Contoh lain adalah pada kata-kata "Rabb" dan "Ilaah". Keduanya sama-sama diterjemahkan sebagai kata "Tuhan" dalam bahasa Indonesia. Pada kenyataannya, penerjemahan seperti ini sangatlah tidak tepat. Meskipun "Rabb" dan "Ilaah" memang sama-sama merujuk pada Allah SWT, namun kesan yang disampaikannya sangat berbeda. Kata "Rabb" bermakna "pemelihara, pendidik, pembangun" dan segala hal yang bermakna kasih sayang dan peningkatan. Kata "Ilaah" memiliki makna yang sama sekali berbeda, yaitu menggambarkan absolutisme kekuasaan Allah. Kata ini bermakna "yang diharapkan, yang dicintai, yang ditakuti dan yang ditaati". Dengan menyebut kata "Ilaah", kesan yang didapat adalah ketergantungan manusia kepada-Nya.
Pemakaian kata "Rabb" dan "Ilaah" pun jelas berbeda. "Alhamdulillaahi rabbil 'aalamiin" artinya "Segala puji bagi Allah, Rabb seluruh alam". Kalimat ini adalah kalimat pujian, sebuah ungkapan takjub atas keindahan perbuatan Allah, sekaligus rasa terima kasih dari hati yang terdalam atas segala kebaikan yang telah Allah berikan. Kalimat ini jelas cocok bila menggunakan kata "Rabb", karena sesuai dengan maknanya. Di sisi lain, ketika menyatakan keislamannya, setiap orang diwajibkan mengucapkan "Asyhaduan laa ilaaha illallaah.." yang artinya "Aku bersaksi bahwasanya tiada Ilaah selain Allah". Pengakuan keislaman seseorang tentu diucapkan dengan sebuah kebanggaan dan keyakinan yang amat tinggi atas kebenaran kata-katanya. Secara tegas, ia menyatakan bahwa tidak ada lagi sandaran hidupnya kecuali Allah. Karena itu, digunakanlah kata "Ilaah", karena memang pas dengan kesan yang dimunculkan oleh kalimat ini.

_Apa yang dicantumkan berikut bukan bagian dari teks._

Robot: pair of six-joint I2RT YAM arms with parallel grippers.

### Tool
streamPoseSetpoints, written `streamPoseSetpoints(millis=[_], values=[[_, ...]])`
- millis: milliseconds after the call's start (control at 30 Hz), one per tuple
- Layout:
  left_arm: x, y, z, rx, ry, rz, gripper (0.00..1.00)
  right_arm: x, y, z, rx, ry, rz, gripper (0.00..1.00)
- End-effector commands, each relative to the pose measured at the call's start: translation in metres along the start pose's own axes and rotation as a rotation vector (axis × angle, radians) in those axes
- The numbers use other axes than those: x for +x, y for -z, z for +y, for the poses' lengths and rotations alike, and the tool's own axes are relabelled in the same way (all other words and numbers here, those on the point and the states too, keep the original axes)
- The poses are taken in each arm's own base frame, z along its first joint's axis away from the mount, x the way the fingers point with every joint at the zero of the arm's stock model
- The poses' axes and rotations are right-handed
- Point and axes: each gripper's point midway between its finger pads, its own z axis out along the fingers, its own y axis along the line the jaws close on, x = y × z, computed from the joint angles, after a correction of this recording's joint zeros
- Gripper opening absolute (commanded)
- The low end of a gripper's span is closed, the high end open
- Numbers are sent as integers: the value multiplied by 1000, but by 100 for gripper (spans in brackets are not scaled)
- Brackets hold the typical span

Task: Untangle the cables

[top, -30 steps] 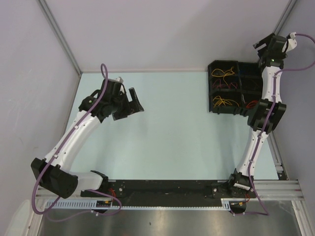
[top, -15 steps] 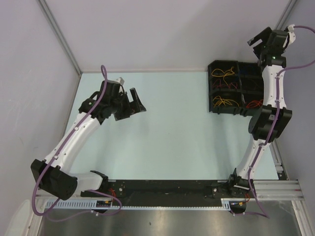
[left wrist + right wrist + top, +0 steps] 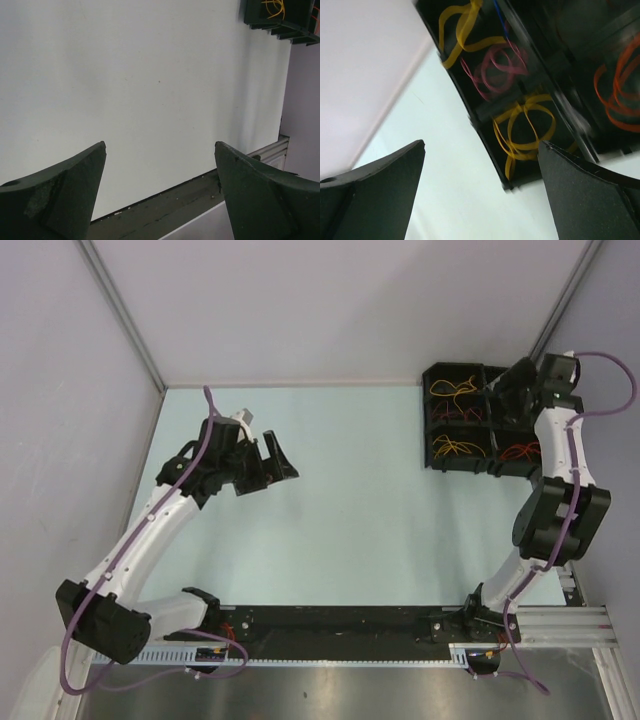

Keputusan Allah untuk menurunkan Al-Qur'an dengan satu bahasa saja sangatlah tepat, dan keputusan-Nya untuk memilih bahasa Arab sebagai bahasa Al-Qur'an pun sangat tepat. Kalau Al-Qur'an bebas ditulis dalam segala bahasa, maka akan terjadi kebingungan, karena bagaimana pun, setiap bahasa berbeda-beda tabiatnya walaupun ketika menggambarkan sebuah hal yang sama.
Meski demikian, bukan berarti Al-Qur'an tidak boleh diterjemahkan. Terjemahan Al-Qur'an jelas dibutuhkan oleh orang-orang awam yang belum menguasai bahasa Arab. Tapi harus diingat bahwa yang disebut Al-Qur'an adalah wahyu Allah yang diturunkan dalam bahasa Arab, bukan terjemahannya.
Jika kita kembali pada pokok pemikiran Muhammad Roy, sang 'revolusioner' dari Malang itu, maka jelas bahwa masalah yang terjadi pada dirinya adalah karena dia tidak memahami bahasa Arab. Karena ia tidak memahami bahasa Arab, lantas seluruh shalat harus diucapkan dalam bahasa Indonesia. Buruk muka, cermin pun dibelah. Diri sendiri yang kekurangan, mengapa sistem yang harus diubah? Kalau kita tidak bisa membaca, apakah orang lain tidak boleh menulis? Ini bukanlah sikap seorang Muslim sejati. Kalau kita menyadari kekurangan diri sendiri, maka kita harus memperbaikinya.
Sangatlah tidak beralasan jika dikatakan bahwa ia tidak mengerti arti dari bacaan shalatnya. Kalau ia mengeluhkan hal ini kepada saya, insya Allah saya akan segera membelikan buku-buku tuntunan shalat yang disertai terjemahan plus sebuah Al-Qur'an kecil yang juga ada terjemahannya! Semuanya itu tidak akan menghabiskan uang lebih dari Rp 50.000,00. Sayang, Muhammad Roy tidak pernah datang kepada saya.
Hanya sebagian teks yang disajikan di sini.